Bird Sightings : Hebrides : Treecreeper

Hebrides bird sightings - Treecreeper


(Eurasian Treecreeper)

Certhia familiaris

Gaelic: Snaigear

Photograph © Grahame Thompson
Stornoway Castle Grounds - Isle of Lewis - Outer Hebrides (Western Isles)
17th October, 2006

Highlights of this ringing session were, Blackcap, Dunnock & this Treecreeper.

Also a Blue Tit which was 3 years and 9 months old, along with a Coal Tit at 3 years and 2 months old. They were both ringed as juveniles.


Grahame is one of two British Orinthological Society ringers on the Isle of Lewis, he does the East side. His usual areas are the Castle Grounds and Aiginish, plus a whole heap of other sites depending on time of year and species!

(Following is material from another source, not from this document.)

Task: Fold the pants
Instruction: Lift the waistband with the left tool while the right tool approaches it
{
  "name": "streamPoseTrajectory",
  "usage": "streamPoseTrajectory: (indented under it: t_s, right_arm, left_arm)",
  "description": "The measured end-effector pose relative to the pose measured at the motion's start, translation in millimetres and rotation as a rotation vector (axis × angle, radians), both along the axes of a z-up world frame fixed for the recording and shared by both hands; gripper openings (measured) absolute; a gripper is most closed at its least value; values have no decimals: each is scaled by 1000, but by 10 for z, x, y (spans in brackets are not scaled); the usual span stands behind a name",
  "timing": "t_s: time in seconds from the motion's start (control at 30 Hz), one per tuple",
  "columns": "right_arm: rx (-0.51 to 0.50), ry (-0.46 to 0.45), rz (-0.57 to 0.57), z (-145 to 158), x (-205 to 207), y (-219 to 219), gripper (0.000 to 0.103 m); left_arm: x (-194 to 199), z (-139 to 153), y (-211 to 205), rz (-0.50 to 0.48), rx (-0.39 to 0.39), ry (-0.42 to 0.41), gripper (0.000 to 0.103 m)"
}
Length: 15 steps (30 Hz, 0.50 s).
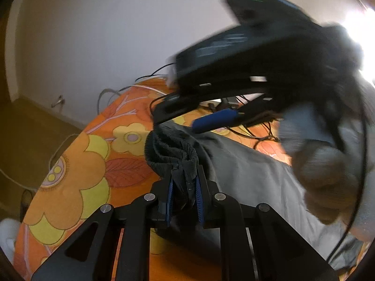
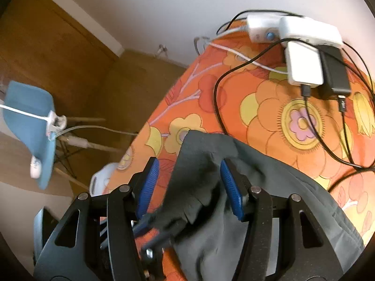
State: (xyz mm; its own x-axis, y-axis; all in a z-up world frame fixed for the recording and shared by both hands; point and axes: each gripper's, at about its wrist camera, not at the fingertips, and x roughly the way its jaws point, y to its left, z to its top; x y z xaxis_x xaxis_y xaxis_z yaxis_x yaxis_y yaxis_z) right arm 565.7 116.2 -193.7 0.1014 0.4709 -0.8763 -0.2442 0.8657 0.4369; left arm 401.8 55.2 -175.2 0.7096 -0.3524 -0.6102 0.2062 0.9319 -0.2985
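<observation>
Pants [image 1: 246,171], dark grey, lie across a surface covered in an orange flowered cloth [image 1: 77,175]; whether it is a bed or a worktop cannot be told. The left gripper [image 1: 184,187] has its jaws clenched on a bunched fold of the ribbed waistband. The right gripper [image 2: 189,185] stands with jaws released, about half apart, a corner of the fabric loose between the blue pads [image 2: 230,192], touching at most the one on the right. White and black chargers [image 2: 314,68] with cables rest further back on the cloth.

surface: bed [image 2: 269,107] with a loud orange flower cover
on it: grey pants [image 2: 211,154], white chargers [image 2: 302,66], black cables [image 2: 218,89]
</observation>
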Motion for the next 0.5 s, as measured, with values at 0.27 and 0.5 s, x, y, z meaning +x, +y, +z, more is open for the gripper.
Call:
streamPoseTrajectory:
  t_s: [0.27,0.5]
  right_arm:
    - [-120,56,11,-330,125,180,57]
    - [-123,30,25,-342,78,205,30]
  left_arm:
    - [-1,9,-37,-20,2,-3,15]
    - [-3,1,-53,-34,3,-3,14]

Our Treecreeper photographs



  • Treecreeper
  • Certhia familiaris
  • Gaelic: Snaigear
  • UK: 210,000 territories
  • WI: scarce resident breeder (1-9 breeding pairs), in Stornoway Castle Grounds. Very rare visitor (five or less records) outside of Lewis & Harris
  • Breeding: Twig nest built into the trunk of a tree. Lays 6 eggs ( white with brown spots). Resident: Europe, Asia. In autumn Treecreepers leave their breeding sites but most stay within 12miles/20 km
  • Habitat: Trunks of trees - forest, woodland
  • Diet: Insects, spiders (found in tree-trunk crevices). WInter also seeds of pine & spruce
  • Small (12-13cm) Sparrow-sized bird. Short neck. Long, slender, downcurved bill. Brown plumage above and is streaked & spotted. Underparts white. Brown rump (above tail). Long tail. In flight the Treecreeper has long, broad rounded wings which have a pale bar. In winter often joins flocks of other small birds - Blue Tits etc
  • Treecreepers live for up to 8 years.
  • Listen to a Treecreeper (RSPB site)
  • Similar birds: Short-toed Treecreeper (not on the Outer Hebrides Birds Checklist)

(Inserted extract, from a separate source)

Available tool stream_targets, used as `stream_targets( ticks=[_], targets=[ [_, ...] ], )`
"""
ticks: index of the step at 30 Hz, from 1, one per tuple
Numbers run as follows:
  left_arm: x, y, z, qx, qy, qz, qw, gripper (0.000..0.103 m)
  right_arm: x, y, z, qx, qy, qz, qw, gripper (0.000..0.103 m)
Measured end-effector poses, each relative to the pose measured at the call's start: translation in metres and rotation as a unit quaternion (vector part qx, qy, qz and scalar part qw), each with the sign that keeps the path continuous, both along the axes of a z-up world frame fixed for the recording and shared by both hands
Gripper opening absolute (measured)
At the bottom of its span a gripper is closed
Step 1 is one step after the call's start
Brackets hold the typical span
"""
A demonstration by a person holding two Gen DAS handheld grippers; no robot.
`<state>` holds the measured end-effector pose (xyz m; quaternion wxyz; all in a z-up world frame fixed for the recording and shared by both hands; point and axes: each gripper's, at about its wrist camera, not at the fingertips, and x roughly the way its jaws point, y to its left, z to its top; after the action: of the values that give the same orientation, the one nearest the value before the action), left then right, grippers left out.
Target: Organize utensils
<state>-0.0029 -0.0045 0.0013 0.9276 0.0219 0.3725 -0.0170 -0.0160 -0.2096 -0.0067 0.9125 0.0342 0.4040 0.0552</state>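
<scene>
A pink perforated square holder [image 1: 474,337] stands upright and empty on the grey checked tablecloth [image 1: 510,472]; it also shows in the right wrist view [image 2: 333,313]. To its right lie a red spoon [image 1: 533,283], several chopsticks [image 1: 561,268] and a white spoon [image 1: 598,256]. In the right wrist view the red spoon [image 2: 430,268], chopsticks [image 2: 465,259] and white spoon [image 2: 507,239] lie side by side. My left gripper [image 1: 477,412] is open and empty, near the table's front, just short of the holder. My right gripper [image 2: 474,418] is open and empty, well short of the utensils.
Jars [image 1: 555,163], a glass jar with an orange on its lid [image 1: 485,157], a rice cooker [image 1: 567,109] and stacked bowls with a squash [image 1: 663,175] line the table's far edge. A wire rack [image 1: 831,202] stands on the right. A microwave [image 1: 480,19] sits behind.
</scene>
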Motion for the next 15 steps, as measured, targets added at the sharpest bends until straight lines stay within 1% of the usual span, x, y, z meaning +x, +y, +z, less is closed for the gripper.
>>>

Treecreepers favour coniferous woodland, they get their name from the way in which they feed.

An insect-eater, the Treecreeper also eats spiders, and in wintertime some seeds.
It has a long, downward-curving bill, perfect for the task of picking them out of the crevices in bark.

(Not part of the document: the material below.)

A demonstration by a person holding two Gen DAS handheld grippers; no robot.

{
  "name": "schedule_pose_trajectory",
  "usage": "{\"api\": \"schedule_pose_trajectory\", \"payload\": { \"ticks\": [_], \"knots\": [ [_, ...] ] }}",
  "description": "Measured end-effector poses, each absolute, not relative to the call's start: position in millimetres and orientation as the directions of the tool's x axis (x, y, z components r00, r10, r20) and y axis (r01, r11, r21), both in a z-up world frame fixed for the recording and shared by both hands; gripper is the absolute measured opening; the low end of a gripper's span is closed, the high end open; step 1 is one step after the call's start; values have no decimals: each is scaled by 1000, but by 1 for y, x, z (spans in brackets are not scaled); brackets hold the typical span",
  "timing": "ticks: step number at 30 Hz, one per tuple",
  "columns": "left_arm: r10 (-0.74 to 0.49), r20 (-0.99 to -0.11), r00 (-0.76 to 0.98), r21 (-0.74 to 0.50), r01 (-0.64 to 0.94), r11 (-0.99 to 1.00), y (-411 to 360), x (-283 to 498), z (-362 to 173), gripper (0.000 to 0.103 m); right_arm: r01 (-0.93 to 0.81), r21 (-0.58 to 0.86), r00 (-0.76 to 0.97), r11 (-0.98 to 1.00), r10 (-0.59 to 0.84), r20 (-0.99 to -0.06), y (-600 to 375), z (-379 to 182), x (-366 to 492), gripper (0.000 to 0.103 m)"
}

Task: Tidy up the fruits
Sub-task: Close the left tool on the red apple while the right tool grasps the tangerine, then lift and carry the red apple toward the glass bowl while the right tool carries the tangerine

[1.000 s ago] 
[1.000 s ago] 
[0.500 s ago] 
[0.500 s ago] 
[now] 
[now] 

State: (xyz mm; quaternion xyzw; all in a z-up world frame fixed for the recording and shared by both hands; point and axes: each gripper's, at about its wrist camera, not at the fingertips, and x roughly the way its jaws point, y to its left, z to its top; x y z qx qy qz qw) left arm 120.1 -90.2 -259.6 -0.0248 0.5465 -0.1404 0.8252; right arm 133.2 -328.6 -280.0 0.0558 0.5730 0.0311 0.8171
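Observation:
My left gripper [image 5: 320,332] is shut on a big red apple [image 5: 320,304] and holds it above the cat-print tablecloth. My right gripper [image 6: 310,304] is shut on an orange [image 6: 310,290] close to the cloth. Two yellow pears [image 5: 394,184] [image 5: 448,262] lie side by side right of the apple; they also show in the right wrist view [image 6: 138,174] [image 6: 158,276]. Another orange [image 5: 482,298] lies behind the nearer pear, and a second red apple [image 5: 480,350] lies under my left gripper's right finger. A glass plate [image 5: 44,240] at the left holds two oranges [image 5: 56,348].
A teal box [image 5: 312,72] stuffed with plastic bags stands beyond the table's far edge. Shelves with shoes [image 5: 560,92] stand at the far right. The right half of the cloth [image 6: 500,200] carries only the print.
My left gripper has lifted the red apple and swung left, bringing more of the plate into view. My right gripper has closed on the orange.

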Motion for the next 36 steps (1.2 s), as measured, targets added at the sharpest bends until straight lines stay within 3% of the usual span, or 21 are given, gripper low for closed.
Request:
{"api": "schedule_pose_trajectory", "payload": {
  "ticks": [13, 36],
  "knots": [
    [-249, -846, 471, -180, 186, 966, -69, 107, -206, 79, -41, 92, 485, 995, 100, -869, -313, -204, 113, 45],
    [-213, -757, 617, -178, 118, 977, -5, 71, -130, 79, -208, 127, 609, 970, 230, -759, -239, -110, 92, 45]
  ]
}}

Starting at the base of a tree and quietly creeping upward in a jerky manner, a Treecreeper moves up the trunk following a spiralling a path upward then moves along the thicker branches searching for insects. It then flies down and starts the process again on another tree. A treecreeper has distinctive long toes which help it to grip the bark of a tree.


Treecreepers were 55% below usual productivity in 2007. This is their worst year on record.


Treecreeper records in the Western Isles

Certhia familiaris britannica is a scarce resident breeder (1-9 breeding pairs), in Stornoway Castle Grounds.
Very rare visitor (five or less records) outside of Lewis & Harris
Source: Outer Hebrides Bird Report (2001)

The chart below shows how abundant the Treecreeper is during a month or when you are more likely to see it.













(Source: Outer Hebrides Birds Checklist)



In the Western Isles there was a peak of about 10 pairs in Stornoway Castle Grounds in 1966, since then they have declined in number, with only one or two sightings some years.

There are only about three records of Treecreepers anywhere in the Western Isles outside of the Stornoway Castle Grounds. One of them made a number of years ago, was a report of a Treecreeper feeding on Mingulay cliffs.

Additionally in October 2006 one was spotted in a garden in Gisla, on the Isle of Lewis.